Wednesday, March 5, 2003 by

Austin’s much-maligned $100 campaign contribution limit, approved by voters in 1997, could be history within a week. After filing suit against the city on behalf of mayoral candidate Marc Katz, attorney Mike McKetta said Tuesday that he and Assistant City Attorney David Smith would ask Federal Judge Harry Hudspeth to hear a motion for preliminary injunction next week. If he prevails in that hearing, McKetta said, the city would not be able to enforce the charter provision until after the May election. A full-scale trial would be held later.

McKetta, a partner in the firm of Graves Dougherty Hearon & Moody, successfully challenged the portion of the law limiting contributions for bond propositions in 1998. (See In Fact, September 22, 1998.) Speaking of the contribution limit for Council candidates, McKetta said yesterday, “I’ve wanted to file this for a long time.” The Greater Austin Chamber of Commerce and the Texas Association of Society Executives sued to overturn the provision relating to corporate contributions and the $100 limit only as related to bonds. Since then, no candidate has been willing to challenge the other provision, fearing a backlash from the electorate. Last year, a ballot proposition to repeal the limit failed by a margin of 49 to 51 percent. Fewer than nine percent of the city’s registered voters turned out for that election.

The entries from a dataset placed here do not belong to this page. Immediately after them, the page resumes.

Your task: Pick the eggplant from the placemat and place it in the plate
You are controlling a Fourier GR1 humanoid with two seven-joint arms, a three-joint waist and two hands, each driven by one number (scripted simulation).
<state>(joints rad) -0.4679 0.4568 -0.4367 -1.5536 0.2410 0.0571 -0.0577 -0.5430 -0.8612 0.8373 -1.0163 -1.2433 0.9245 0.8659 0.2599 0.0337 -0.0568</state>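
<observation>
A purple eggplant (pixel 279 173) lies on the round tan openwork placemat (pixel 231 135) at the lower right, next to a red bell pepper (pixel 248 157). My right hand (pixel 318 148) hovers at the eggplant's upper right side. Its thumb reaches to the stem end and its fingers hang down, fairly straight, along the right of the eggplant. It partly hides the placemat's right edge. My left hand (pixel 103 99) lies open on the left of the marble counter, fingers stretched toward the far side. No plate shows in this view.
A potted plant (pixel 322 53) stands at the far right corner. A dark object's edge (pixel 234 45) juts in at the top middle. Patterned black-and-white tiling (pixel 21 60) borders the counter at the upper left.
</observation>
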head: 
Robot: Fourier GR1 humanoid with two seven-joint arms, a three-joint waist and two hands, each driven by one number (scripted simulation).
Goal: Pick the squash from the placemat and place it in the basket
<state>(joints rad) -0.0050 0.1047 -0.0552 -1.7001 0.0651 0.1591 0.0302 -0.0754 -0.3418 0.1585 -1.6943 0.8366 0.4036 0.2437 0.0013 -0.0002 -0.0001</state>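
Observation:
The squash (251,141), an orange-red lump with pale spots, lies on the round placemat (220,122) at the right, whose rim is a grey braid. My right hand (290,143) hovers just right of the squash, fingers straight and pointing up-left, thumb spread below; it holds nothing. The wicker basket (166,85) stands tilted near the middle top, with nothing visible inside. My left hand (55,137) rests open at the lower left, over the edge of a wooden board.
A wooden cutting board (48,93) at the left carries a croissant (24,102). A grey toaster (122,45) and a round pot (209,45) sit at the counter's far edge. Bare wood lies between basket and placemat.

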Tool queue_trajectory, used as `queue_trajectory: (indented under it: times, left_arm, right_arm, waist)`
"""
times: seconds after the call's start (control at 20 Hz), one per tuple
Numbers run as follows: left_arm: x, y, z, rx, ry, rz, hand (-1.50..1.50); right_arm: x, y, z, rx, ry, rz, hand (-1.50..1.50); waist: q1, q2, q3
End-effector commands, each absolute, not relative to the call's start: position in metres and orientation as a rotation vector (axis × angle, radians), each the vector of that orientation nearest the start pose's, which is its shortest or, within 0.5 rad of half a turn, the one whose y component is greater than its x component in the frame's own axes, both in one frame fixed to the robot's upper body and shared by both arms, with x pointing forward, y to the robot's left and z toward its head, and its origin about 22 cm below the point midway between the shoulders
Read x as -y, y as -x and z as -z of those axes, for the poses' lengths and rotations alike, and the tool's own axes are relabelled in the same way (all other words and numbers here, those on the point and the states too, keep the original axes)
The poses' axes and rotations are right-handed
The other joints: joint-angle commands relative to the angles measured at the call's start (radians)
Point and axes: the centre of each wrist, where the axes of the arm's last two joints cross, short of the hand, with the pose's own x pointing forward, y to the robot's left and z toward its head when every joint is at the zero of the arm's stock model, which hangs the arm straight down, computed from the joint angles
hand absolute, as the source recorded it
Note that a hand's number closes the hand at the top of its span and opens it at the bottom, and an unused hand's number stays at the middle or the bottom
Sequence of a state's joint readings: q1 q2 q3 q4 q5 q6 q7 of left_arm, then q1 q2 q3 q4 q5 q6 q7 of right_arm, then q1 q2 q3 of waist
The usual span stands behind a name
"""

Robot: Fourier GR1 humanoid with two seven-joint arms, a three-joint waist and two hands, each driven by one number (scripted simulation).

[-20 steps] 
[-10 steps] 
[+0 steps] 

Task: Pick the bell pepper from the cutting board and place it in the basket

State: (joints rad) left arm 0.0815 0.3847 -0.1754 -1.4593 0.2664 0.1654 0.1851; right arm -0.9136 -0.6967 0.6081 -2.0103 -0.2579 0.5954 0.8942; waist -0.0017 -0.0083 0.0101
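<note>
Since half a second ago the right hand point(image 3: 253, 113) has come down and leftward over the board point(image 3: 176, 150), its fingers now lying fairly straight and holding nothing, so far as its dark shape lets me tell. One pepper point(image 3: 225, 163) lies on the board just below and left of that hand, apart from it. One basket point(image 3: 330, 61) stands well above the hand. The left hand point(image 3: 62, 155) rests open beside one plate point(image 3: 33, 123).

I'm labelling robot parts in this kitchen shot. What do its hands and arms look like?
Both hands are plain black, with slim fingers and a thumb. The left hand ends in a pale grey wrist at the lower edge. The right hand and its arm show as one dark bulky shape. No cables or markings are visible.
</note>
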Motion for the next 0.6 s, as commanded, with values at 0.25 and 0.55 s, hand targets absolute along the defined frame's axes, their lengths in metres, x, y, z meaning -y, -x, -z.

As for Katz, he told reporters gathered in front of the federal courthouse yesterday, “I gotta tell you,” about the lawsuit. “The current contribution limits have the unintended result of giving an unfair advantage to incumbents and wealthy individuals. I find this result immoral and wrong and it has hurt our city,” he said. Katz released election turnout figures showing that before passage of the charter amendment, between 17 and 26 per cent of registered voters participated in mayoral elections. After passage of the ordinance, participation plummeted to below 10 per cent.

Katz noted that opponents Will Wynn and Max Nofziger had also expressed dissatisfaction with the charter provision. Katz added, “While others merely talk about the problem, I have chosen to act and to challenge the status quo. You can expect the same from me as Mayor.”

Fellow restaurateur and mayoral candidate Brad Meltzer said, “I never thought about challenging the law this way.” He said he had tried to work within the system by asking Council Members Daryl Slusher and Jackie Goodman to make sure the item was on the May 2002 ballot. Noting that voters rejected that proposition, Meltzer said he believes that voters “don’t understand how unfair this is for candidates . . . I came in (to the campaign) knowing that the candidate I wanted to support, Jackie Goodman, would not run because of the $100 limit.”

Goodman herself said, “It’s an ordinance that I don’t think ever did what it was intended to do and I’m glad to see it challenged. Thanks, Marc.”

Wynn is quoted in the most recent issue of The Good Life Magazine as saying, “Two classes of people benefit from the $100 limits, incumbents and the people who have access to money, and I happen to be both.” Yesterday, Wynn released a statement saying, “I do believe that Austin’s contribution rules restrict our democratic process, but we should remember that they are themselves a result of our democratic process. These rules have been before the voters twice, and—like it or not—they have been supported by the voters twice. I've said all along that these rules short-change candidates and voters, and serve mostly to protect incumbents and the wealthy.”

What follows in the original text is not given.